GL Jett Graphics Library Print-oriented graphics documentation
Technical Reference

Colour Management Guide

ICC profiles, intents, and print-space conversions.

How colour management works

Colour management can feel abstract when you first meet it, so this page starts from first principles and connects those ideas to the Graphics Library API.

Why colour management exists

The numbers inside an image are not colours by themselves. They are instructions that only make sense relative to a colour space.

For example:

  • in one RGB space, 255,0,0 is one particular red,
  • in another RGB space, the same triplet can represent a slightly different red,
  • in CMYK, four numbers describe ink amounts rather than emitted light.

Colour management translates colour meaning from one space into another as reliably as possible.

The colour spaces in this library

Monochrome

Monochrome is a single-channel intensity space used for masks, greyscale workflows, and printer pipelines where each output plane is handled separately.

RGB and BGR

RGB is the natural space for screens, cameras, and general-purpose image assets. The library supports both image_rgb and image_bgr; they differ in channel order, not in the underlying model.

CMYK

CMYK is a subtractive colour model that maps naturally to many print workflows because it stays close to the printer’s real output model.

CIE Lab*

Lab is a device-independent space that is useful as a connection space inside ICC workflows. The library exposes this as image_lab.

Profiles and transforms

An ICC profile describes a colour space. A colour transform describes the path from one profile to another.

In this library:

  • an jett_image may carry embedded profile data,
  • you can attach profile data explicitly with jett_image::set_profile_data(),
  • you build a reusable jett_transform with jett::build_transform(),
  • you use that transform in jett::bitblt() or jett::convert().

Building a transform is relatively expensive. Reusing it is efficient.

Custom transform samplers

Not every useful mapping is most naturally expressed as an ICC profile. For those cases the library exposes transform_sampler so you can provide your own sampling logic, build a transform from it, and still use that transform through the normal colour-conversion path.

This is useful for:

  • special device mappings,
  • experimental transforms,
  • proofing logic that sits outside a conventional ICC workflow,
  • interpolation-based conversions where a profile is not the most natural representation.

The important point is that this feature still fits into the same mental model as the rest of the page: build a transform once, then reuse it through bitblt() or convert().

Built-in profiles

The library provides built-in profile tokens for common cases:

  • :srgb
  • :mono
  • :lab
  • :mono_cmyk
  • :mono_rgb

These are convenient when you want a known transform without shipping a separate profile file for every test program.

Rendering intents

When two colour spaces do not cover the same gamut, the rendering intent tells the colour-management system how to make the compromise.

INTENT_PERCEPTUAL

Compress the whole gamut so the image keeps an overall natural appearance. This is often the safest choice for photographs.

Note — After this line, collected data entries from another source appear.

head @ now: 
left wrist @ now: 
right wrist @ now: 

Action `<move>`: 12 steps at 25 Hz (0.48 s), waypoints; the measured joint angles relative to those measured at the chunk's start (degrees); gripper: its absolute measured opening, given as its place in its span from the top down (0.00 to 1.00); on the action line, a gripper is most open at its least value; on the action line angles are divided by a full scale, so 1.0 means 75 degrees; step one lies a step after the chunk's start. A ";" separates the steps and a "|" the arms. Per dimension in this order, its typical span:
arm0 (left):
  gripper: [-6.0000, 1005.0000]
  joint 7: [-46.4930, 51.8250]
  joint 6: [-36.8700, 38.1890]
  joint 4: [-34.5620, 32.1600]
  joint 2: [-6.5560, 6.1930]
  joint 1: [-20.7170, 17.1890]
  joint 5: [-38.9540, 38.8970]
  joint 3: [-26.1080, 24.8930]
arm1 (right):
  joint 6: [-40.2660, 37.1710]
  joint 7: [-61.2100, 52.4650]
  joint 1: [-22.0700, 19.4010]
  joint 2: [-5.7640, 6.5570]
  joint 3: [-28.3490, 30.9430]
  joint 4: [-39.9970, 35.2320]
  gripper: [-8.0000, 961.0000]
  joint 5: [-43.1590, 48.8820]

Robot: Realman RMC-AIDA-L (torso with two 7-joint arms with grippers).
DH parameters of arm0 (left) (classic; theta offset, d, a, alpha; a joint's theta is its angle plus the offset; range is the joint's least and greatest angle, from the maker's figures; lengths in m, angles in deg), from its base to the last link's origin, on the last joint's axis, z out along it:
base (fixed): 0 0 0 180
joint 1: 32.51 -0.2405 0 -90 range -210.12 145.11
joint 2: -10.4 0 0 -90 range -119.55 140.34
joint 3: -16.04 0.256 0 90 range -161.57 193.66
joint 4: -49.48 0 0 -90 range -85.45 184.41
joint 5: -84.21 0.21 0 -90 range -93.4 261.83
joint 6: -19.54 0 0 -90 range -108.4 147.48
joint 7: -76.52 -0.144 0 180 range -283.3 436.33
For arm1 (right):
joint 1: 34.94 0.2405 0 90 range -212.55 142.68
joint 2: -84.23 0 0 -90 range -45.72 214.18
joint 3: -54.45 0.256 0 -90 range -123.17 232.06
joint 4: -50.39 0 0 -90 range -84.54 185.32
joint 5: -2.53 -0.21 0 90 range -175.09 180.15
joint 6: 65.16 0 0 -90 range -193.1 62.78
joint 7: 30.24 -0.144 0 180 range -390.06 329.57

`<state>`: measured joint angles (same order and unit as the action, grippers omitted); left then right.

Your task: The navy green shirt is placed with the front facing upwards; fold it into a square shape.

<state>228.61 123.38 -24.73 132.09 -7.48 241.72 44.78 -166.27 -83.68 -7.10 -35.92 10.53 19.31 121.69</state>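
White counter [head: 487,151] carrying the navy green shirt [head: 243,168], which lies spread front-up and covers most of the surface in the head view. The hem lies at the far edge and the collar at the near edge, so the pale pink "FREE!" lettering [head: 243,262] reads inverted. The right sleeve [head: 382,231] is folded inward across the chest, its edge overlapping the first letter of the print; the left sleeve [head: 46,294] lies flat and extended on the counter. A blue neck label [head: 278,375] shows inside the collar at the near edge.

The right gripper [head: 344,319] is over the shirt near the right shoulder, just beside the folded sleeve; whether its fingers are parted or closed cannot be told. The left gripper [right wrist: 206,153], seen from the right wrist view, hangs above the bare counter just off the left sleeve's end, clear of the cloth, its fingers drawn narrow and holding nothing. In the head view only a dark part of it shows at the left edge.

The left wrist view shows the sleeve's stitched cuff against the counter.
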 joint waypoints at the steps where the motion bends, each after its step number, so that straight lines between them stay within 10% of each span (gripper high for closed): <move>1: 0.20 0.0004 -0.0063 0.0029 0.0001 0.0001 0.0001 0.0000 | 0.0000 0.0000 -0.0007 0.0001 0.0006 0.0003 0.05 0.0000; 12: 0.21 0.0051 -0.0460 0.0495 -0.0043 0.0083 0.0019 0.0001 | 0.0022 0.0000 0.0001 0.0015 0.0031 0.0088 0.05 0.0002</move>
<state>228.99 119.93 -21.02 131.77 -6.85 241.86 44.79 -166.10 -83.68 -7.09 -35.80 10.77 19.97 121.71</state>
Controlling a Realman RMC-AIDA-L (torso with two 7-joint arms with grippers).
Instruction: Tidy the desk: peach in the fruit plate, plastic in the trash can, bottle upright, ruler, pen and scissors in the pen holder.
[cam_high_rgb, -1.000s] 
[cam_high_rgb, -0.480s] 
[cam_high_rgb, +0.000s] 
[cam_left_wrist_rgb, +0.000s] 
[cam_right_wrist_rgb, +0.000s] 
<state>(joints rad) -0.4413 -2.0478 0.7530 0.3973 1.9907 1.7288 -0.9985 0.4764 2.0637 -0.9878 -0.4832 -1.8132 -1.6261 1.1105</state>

INTENT_RELATIVE_COLORIMETRIC

Map the white point and preserve in-gamut colours more strictly while clipping out-of-gamut colours.

INTENT_SATURATION

Prefer vividness over strict colour accuracy. This is more common in business graphics than in photographic reproduction.

INTENT_ABSOLUTE_COLORIMETRIC

Preserve absolute colour values including paper white differences. This is typically used for proofing.

Black-preservation intents

The library also exposes CMYK-specific intents that preserve black in different ways:

  • INTENT_PRESERVE_K_ONLY_PERCEPTUAL and related variants preserve the K channel itself.
  • INTENT_PRESERVE_K_PLANE_PERCEPTUAL and related variants preserve the K plane.

These options matter in print workflows where black ink behaviour affects stability, cost, or visual consistency.

Practical thinking

Use RGB when assets come from screens or cameras and you do not yet know the printer profile.

Use CMYK when the output target is known and you want composition to happen directly in printer space.

Use Lab when you need a device-independent interchange space or when source material already arrives in Lab TIFF form.

A practical beginner workflow

  1. Load or create an RGB source image.
  2. Create a CMYK destination image.
  3. Attach the printer ICC profile to the destination.
  4. Build a transform from :srgb to that destination.
  5. Use bitblt() to convert and place the source.

Common mistakes

  • Forgetting to attach a CMYK profile before building a transform.
  • Treating RGB versus BGR as a colour-space difference instead of a channel-order difference.
  • Rebuilding the same transform for every small copy instead of reusing it.